Вместо этого я торчала во дворе среди женщин, ощущая себя здесь еще более чужеродной. Не могла я среди них разобрать, кто тут — жена, кто бабушка и чья кто сестра или дочь. Все эти женщины исполнены были и переполнены недоступным мне материнством. Ошеломлял — масштаб. Все кормили грудью. За каждую юбку цеплялись чьи-то крошечные, поражающие аристократичностью формы и количеством грязи ручки. Черные — блистающие жизнью — глаза следили из складок юбки за каждым моим движеньем. К тому же все эти женщины счастливо-буднично еще вынашивали в себе будущую жизнь. Это было какое-то торжество вечно-нарождающейся жизни, где я ощущала свое убожество и никчемность. Красив был только тугой, плавный, вынашивающий себя живот. Мой тощий пуп, вдавленный в ребра кочевым бытом, делал меня жалкой нищенкой среди этого праздника любви, продолжения рода людского и плодотворной женской естественности. Что моя Машка?! Одна! Да еще и — дочь! Я про нее и не заикалась. Ничего моя Машка сейчас не могла переменить в ничтожной моей судьбе на этом животворном, пыльном и горячем дворе…

И тут, неизбывный сэр, я наконец увидела Ишака. Мы вдруг столкнулись с ним взорами. Он был статен, как царский сын, высок, как королевский скакун, белоснежен, чист и печальноглаз. В глазах его я прочла мудрое долготерпение и благосклонную мудрость. Он глядел на меня равноправно, словно и сам был тут чужаком. И что-то такое брезжило на меня из глубины его глаз, как бы — призыв, как бы он — меня звал куда-то, знал общую нашу цель, и верил — что только я пойму. Я вдруг рывком ощутила, что сейчас пойду за ним куда угодно и навсегда. Ну, как за Владькой Шмагиным, хоть никакого Шмагина я еще не знала тогда. Неважно. Это у меня, видно, в крови — чтоб мгновенно куда-то и навсегда. Увы, кончается это быстро. Я мигом забыла все наставления Какабая. Рванулась к юрте. Сдержала себя. Вошла изо всех сил вежливо, позвала его даже на «вы», чего, впрочем, никто не оценил. Сразу скромно ретировалась. И, привалившись к дувалу, трепетно стала ждать. Он вышел минут через двадцать. Прошел мимо меня, как мимо сдохшего саксаула. Отойдя подальше, медленно обернулся и сделал мне величественный знак — приблизиться. Я подлетела, как смерч. «Я же тебя просила…» — начал Какабай.

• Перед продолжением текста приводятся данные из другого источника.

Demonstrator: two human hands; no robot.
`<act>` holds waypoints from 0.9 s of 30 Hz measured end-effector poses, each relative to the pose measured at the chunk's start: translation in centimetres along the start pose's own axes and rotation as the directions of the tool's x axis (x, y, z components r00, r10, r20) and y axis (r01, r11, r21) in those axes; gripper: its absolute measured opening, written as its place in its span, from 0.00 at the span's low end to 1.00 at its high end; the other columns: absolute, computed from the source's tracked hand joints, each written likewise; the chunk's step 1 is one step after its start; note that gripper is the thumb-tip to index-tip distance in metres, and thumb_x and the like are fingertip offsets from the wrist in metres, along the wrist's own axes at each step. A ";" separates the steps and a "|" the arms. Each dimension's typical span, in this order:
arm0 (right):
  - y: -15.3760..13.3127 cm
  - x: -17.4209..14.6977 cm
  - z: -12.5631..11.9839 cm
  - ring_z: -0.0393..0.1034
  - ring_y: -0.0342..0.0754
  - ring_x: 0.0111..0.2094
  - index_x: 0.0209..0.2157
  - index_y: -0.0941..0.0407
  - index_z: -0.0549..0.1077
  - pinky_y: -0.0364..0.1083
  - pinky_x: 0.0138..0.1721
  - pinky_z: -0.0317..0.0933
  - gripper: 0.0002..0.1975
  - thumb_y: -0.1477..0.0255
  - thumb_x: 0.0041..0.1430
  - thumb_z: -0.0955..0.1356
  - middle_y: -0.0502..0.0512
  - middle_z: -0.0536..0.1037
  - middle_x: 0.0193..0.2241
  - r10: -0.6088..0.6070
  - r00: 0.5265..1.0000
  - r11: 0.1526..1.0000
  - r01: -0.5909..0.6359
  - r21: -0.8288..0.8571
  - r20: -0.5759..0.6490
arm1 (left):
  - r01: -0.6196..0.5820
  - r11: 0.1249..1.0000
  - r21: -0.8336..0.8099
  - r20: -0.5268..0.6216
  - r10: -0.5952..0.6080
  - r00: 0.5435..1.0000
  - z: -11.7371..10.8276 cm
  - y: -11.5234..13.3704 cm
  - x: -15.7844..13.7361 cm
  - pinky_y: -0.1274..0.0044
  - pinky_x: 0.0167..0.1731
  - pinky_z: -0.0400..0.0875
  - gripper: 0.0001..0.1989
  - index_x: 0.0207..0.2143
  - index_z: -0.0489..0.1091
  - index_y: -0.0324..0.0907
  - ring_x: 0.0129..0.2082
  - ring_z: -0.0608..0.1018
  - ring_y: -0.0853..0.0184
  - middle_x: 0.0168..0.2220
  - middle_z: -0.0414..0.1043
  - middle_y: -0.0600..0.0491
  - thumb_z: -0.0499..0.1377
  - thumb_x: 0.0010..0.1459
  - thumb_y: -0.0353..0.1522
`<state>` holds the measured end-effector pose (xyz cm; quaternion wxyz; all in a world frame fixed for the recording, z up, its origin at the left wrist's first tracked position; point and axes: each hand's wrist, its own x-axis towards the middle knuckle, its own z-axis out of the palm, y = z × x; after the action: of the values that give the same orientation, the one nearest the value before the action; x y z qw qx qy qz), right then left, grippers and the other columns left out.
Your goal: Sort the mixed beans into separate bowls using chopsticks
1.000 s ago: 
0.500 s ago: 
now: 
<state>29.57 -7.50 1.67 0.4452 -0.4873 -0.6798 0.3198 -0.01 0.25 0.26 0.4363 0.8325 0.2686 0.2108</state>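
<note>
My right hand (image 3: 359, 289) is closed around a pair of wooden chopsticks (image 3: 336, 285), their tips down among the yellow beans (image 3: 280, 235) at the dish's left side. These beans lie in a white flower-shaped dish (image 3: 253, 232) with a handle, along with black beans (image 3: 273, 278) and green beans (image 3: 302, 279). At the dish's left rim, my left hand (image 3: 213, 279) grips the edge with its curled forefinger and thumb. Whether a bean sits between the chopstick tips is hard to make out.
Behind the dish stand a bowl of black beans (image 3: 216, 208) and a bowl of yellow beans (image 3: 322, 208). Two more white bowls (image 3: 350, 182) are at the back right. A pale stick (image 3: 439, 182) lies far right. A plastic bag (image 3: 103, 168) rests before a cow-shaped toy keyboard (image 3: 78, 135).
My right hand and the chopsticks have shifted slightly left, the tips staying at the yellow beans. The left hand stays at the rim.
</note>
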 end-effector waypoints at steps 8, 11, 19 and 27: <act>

Но ишак теперь смотрел на меня в упор и куда-то звал. Осознанная, пленительная мне тайна дрожала в его зрачках. Я перебила Какабая: «Можно, я прокачусь на этом ишаке, а, Какабай?!» Он скучно оглядел белоснежного иноходца. «Это можно, это ты сам бы мог»; — «Я не мог! — заорала я. — Мне ж на него не влезть, гляди — он какой!» Опять я со своим дурацким азартом не понимала местных условий. Я лишь увидела, как на лице Какабая вновь проступили чужие скулы. «Я тебя не могу сажать у всех на глазах, я — мужчина…» Ах, черт возьми, он же — мужчина, опять забыла. А нужна бы — стремянка. Я покосилась на ишака: он верил, он звал и он знал какую-то цель. «А если в сарае?..» — просьба моя была унизительно-смиренной. «В сарае я бы могла тебя посадить», — последовало великодушное согласие. Какабай небрежно притянул ишака за уздечку и втолкнул его в сарай. В общем-то, хорошо, что этой нашей операции — моего якобы вспархивания на царственную спину и утлого там качания в первые секунды — никто, кроме Какабая, не видел. Я, наконец, утвердилась. Какабай дал ишаку приличного тычка в зад, от чего мы мигом очутились на улице. А Какабай прогуливающимся, не ущемленным никакими заботами шагом уже направился обратно к юрте.